Monthly Archives: February 2016

The Importance of Effort Over Talent OR What I Learned on Winter Vacation

Day after day I am reminded how critical work and effort are to success. Some of us need to be convinced that performing at high levels, in just about everything, is possible, if we put in the work. Sometimes we lack the ability to learn something quickly, but once we learn how to do it, we can manage to get really good at it through hard work. I have seen people who thought they had no talent get really good at something by working hard. And as they progressed, they actually started to believe they were talented at the given activity. They often credit a “hidden talent,” rather than the hard work. It is true that talent presents itself at different times during improvement curves. However, if I had to bet, I would say it is the effort. I have also seen this work against us. Sometimes people give up in the first stage because they watched someone else (more talented, they presumed) learn it quickly and pass them by as they struggled. Often, if they just keep practicing, they too would learn the skill and, in time, potentially outperform the person who learned it faster.
This was the case when I took my family to Costa Rica to learn to body surf. My son, who is not known for how quickly he “gets” different sports, is not short on hard work and perseverance. He managed to become the best surfer of all of us because he outworked us. His raw talent was not his ability to time the wave or paddle harder, but it was in his ability to learn from every good and bad experience, making micro-adjustments and staying after it wave after wave. He was being supported by all of us and had some excellent coaching by his uncle (a total aqua-man and expert body surfer in his own right). The water was just right and the waves were also perfect for learning to surf. He was clearly struggling for a good portion of our time in the water, either missing waves or getting crunched by them. The difference was that after everyone else was content at the level they were surfing, he continued to work, grow and improve. Toward the end of the day he was doing things differently than the rest of us, allowing him to ride almost every wave no matter what the size. This caused many of us to watch in awe as he not only rode the waves, but learned to cut and turn along the wave and not just ride it straight in. Everyone said afterwards that he must have natural balance and feel of the water. NO! Not really. He just worked hard, learned from every experience and did not get discouraged as he watched everyone else get the hang of it much more quickly. He did not catch the first or second wave or even the tenth, but once he did he could repeat how he did it. He gained knowledge and understanding from all the falls, allowing him to exceed everyone else’s natural ability.
This story offers a couple of parallels to VQ. At VQ, like those perfect ocean conditions in Costa Rica, we try to create a program in which everyone has the opportunity to improve. We do this by providing a safe environment that allows for taking risks and not being judged; a place where coaches and athletes help everyone work smarter and harder. We hope we have created a collaborative environment where everyone is helping others improve without expectations based on “raw talent,” but on consistency and grit. We strive to give positive support when athletes improve and keep them focused on the process when they struggle.
The take-away here is this: If I could only have one, either talent or grit, I would rather have GRIT any day of the week. Moreover, I would rather coach people with grit over talent as well.

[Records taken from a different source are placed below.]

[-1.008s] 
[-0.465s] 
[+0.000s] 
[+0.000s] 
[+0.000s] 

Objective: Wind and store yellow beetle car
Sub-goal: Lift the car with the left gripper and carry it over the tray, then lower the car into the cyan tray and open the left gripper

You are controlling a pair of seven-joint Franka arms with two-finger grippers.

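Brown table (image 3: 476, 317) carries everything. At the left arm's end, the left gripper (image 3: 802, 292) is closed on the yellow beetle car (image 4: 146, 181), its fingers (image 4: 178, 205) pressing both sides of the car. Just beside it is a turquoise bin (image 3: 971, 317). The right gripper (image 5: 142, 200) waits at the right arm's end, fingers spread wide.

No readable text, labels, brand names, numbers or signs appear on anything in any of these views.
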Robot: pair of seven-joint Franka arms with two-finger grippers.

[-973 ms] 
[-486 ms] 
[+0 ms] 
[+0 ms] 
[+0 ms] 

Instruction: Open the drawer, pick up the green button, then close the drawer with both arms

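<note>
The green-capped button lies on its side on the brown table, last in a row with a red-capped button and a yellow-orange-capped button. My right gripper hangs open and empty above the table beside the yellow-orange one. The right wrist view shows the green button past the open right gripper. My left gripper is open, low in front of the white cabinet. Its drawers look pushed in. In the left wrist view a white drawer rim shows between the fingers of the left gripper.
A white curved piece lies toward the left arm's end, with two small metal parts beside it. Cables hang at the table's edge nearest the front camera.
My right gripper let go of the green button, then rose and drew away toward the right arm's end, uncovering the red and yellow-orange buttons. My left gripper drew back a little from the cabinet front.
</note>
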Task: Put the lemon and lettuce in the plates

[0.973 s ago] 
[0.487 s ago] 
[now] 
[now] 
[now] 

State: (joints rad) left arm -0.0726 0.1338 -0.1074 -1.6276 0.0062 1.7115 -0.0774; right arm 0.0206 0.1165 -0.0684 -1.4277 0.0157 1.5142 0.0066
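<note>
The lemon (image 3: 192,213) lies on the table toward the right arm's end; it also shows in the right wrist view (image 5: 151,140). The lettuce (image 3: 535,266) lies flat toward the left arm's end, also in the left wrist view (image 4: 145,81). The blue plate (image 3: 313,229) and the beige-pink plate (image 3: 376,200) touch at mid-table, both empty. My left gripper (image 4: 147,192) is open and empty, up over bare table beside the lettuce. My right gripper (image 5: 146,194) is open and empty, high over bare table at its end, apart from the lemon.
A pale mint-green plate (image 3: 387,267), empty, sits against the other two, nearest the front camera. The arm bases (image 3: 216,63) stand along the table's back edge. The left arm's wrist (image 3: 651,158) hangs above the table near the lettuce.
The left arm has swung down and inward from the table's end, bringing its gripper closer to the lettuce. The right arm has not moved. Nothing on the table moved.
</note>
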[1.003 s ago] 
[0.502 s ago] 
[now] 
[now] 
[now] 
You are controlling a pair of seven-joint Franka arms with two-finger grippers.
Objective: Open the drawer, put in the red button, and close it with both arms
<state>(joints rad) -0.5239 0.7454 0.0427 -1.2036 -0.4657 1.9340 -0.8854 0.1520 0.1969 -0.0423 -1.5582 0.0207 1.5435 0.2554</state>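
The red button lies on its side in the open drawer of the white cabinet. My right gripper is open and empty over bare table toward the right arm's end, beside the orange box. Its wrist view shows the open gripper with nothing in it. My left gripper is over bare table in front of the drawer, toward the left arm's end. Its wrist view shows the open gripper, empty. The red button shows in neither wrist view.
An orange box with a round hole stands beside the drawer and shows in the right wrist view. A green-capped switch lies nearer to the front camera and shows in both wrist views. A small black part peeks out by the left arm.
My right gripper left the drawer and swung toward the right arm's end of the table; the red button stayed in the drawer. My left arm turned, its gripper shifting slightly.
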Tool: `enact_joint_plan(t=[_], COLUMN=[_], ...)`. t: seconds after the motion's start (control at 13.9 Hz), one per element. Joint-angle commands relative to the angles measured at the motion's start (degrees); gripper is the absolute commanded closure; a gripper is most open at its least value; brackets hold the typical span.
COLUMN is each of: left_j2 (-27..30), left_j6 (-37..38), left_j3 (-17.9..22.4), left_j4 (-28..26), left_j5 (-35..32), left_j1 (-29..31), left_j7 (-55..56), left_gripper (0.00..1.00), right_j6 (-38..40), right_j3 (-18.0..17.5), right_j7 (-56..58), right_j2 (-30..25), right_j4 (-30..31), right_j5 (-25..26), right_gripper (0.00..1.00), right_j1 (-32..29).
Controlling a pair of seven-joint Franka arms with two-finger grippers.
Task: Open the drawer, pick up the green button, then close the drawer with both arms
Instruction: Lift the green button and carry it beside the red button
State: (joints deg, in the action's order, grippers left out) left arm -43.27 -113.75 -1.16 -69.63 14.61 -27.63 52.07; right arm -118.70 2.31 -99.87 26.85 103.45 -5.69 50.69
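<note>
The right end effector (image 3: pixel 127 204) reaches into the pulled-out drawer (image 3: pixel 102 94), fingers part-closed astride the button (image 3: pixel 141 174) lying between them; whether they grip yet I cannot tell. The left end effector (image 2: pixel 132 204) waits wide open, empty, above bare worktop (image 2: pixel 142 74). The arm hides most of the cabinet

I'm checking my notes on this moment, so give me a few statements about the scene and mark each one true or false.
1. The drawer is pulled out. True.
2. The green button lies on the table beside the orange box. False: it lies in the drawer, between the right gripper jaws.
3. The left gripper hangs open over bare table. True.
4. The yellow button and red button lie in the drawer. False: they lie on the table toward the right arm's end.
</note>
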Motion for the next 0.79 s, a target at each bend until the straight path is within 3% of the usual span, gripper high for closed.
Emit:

I recently read the book, Mindset by Carol Dweck. In it, she describes how talented kids who are repeatedly told how great they are struggle to live up to that level day in and day out. She details how people who rely purely on the fact that they have talent never develop enough grit to really get uncomfortable. She also explains how “super smart” kids never want to take risks for fear of not being called or seen as “super smart” if they fail. The same goes for any and all athletes. Time and time again I see the people who tested poorly take more risks, work harder and fear nothing. They know they can only improve because they “need” hard work to grow. These people blow their own expectations out of the water and enjoy the process of improving. They don’t leave anything on the table and stay focused on the future, rarely looking back. It’s as if they are lucky not to be blessed with a 60-80 VO2 or a 150-beat HR reserve or a naturally explosive sprint…because they have no expectations. They are free of the stress anyone, including themselves, put on them.
Too many times, though, I see the opposite happen. Growing up, my dad would often say, “With great potential comes the burden of living up to that.” It’s the potential that can cripple people. We actually see it every day here at VQ. Sometimes the “talented” athletes either: 1) give up when the going gets tough, 2) improve only a little and feel it necessary to make excuses (“think how good I would be if I did as much as that person”), 3) rarely take any real risk and stay with people they can dominate or choose “safe” events or 4) the rarest: work their asses off regardless of “perceived talent” and leave nothing to chance, make no excuses, enjoy the process of improving and win and lose like the rest of us. The last is very rare to find because that understanding of having natural talent affects a person’s mindset–usually in a negative way, believe it not.
I don’t often use words like talent or potential in isolation for the simple reason that it doesn’t help anyone. Using those phrases within the correct context is very important because the truth is, without hard work, it really doesn’t matter how talented a person is. I prefer to tell athletes what can be done to improve and that, if they work hard, they will grow. I also tell them that in life we need risk, we need failure, we need success, we need others to push us, we need coaches and we need to believe we can do incredible things. I make sure they know they are not at the top or at the bottom, and the biggest difference between any of us is hard work and attitude, not TALENT!